Their tools now are the populist policies offered to the electorate. These policies are designed solely to win popular support and gain election to political office. They do not truly solve the problems of the people. Unless something is done to halt this trend, the Army analysis concludes, Thailand will find itself in the same situation as Nepal where Maoists have built massive popular support and are trying to replace the monarchy.

According to this view, the Army has no greater duty at present than fighting this new cold war. Threats to the country from the outside are insignificant, except for the intrusion of drugs and illegal immigrants. Even the situation in the far South is judged less serious. But the Army seems to be already on the defensive in this "war for the people". It feels it must "win back" the people, especially at the grassroots level.

From this analysis of the situation flow strategies and action plans. Several recent actions seem quite consistent with these plans.

First, to win the "war for the people", the Army must be an exemplary institution which is worthy of the respect and support of the people.

Certainly in recent months the media have carried few or no stories about soldiers engaged in protection rackets, drug dealing, or other misdemeanours. Army radio is currently broadcasting a line which goes like this: the Thai Army is unique amongst the militaries of the world in that it works for the people and is responsible in large part for the country's successful development; this fact has gained acknowledgement all over the world.

Second, the Army must gain the support of other official agencies as allies in this war for the people. Under the conditions created by the coup, Army men have had the opportunity to insert themselves into the workings of government at all levels. The Army must use this position to persuade officials to embrace the view of the current situation outlined above, and to accept the implications for action.

Third, ministries and other bureaucratic agencies must draw up long-terms plans and insist upon following these plans in their day-to-day operations so that politicians who are put in charge of these agencies will not be able to implement the policies they promise to the electorate.

Fourth, as a first stage of regaining popular support, the Army must concentrate on merchants, businessmen, and the middle classes. Programmes with this target have already been launched.

Fifth, the Internal Security Operations Command (Isoc) units at the regional and the provincial level must play the key role in mobilising people at the grass roots to support the Army. These Isoc units can use the kamnan, village headmen, and other official bodies at the local level as their tools to win the "war for the people". The recent changes, which have converted the kamnan and village headmen back from elective to bureaucratic positions, are consistent with this strategy.

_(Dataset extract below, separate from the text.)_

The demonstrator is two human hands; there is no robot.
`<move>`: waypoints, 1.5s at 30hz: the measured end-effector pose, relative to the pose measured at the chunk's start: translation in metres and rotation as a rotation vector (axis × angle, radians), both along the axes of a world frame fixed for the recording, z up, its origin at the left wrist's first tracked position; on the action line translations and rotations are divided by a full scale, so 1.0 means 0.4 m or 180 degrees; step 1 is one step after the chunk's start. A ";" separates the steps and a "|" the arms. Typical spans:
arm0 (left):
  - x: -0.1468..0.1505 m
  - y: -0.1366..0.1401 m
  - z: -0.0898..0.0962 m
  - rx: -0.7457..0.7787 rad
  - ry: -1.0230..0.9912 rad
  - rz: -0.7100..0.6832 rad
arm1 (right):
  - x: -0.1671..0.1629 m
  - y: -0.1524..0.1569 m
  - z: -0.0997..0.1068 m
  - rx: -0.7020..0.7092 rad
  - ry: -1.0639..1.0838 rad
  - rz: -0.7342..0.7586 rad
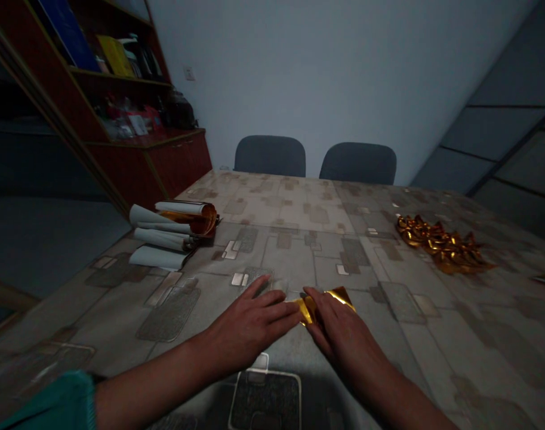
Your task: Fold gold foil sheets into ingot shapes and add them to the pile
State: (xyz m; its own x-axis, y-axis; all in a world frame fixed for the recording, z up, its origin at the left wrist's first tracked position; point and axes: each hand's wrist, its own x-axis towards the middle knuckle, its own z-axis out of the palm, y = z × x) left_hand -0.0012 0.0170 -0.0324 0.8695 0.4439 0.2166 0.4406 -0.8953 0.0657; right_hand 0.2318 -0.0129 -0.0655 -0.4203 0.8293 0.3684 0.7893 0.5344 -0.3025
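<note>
A folded piece of shiny gold foil paper point(306, 312) lies low over the near middle of the table, between my two hands. My left hand point(249, 325) reaches in palm down; its index and middle fingertips hold the foil's left end, and its outer fingers stretch away. The thumb is hidden beneath. My right hand point(344, 334) is closed over the middle of the foil, fingers on top and thumb on the near side. A gold corner sticks out beyond its knuckles. How the foil is folded under my right hand cannot be seen.
On the left lies a stack of curled foil sheets point(165, 236), pale backs and gold faces showing. Several folded gold foil pieces point(437, 242) are heaped at the right. A patterned cloth covers the table point(281, 203). Two grey chairs point(270, 155) stand behind; a cabinet point(178, 161) is at the left.
</note>
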 end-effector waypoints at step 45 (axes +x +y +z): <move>0.040 -0.053 -0.002 -0.0708 0.0091 0.0400 | -0.015 -0.003 0.056 -0.0594 -0.0134 0.0040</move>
State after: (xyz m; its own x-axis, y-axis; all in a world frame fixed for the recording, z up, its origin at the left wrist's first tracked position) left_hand 0.0146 -0.0041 -0.0330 0.8090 0.5827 0.0778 0.5519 -0.7984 0.2408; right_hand 0.2260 -0.0141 -0.0433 -0.4428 0.8762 0.1906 0.7970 0.4819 -0.3641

Ideally the provincial Isoc units should take control of issues like drugs, illegal migration, terrorism, poverty eradication, drought and flood relief so that these policies are more efficient and help win popular support. To ensure success, Army officers need to be better educated and more politically aware so that they are more effective leaders. Demobbed soldiers should be organised to supplement the serving troops, given that the military budget is still insufficient.

Sixth, if these plans are made known to the public, there is a risk that the Army will be accused of digging up the past and reviving dictatorship. Hence, these plans must be implemented using a softly-softly approach, and winning the support of strategic allies at every point.

The implications of this Army strategy are very deep and wide-ranging. Here only a couple of points can be made.

The urgency to pass the Internal Security Act is clearly linked to this "war for the people", and especially to the aim of using provincial Isoc units to fight this war at the grass roots. The legislators supporting the bill should be aware of this.

These plans were drafted when it still looked possible for the Army to engineer a tame coalition through the ballot box on December 23. As this seems less and less likely, what must the Army do to implement this strategy?

Although the military budget has increased by over 50 per cent in the last fifteen months, largely at the expense of social and economic projects, the Army hopes for more funds to pursue this strategy. The fact these plans have floated into the public domain suggests the Army is far from united behind them.

How can such a blinkered, outdated, fear-ridden, divisive, authoritarian, manipulative approach ever lead in the direction of democracy?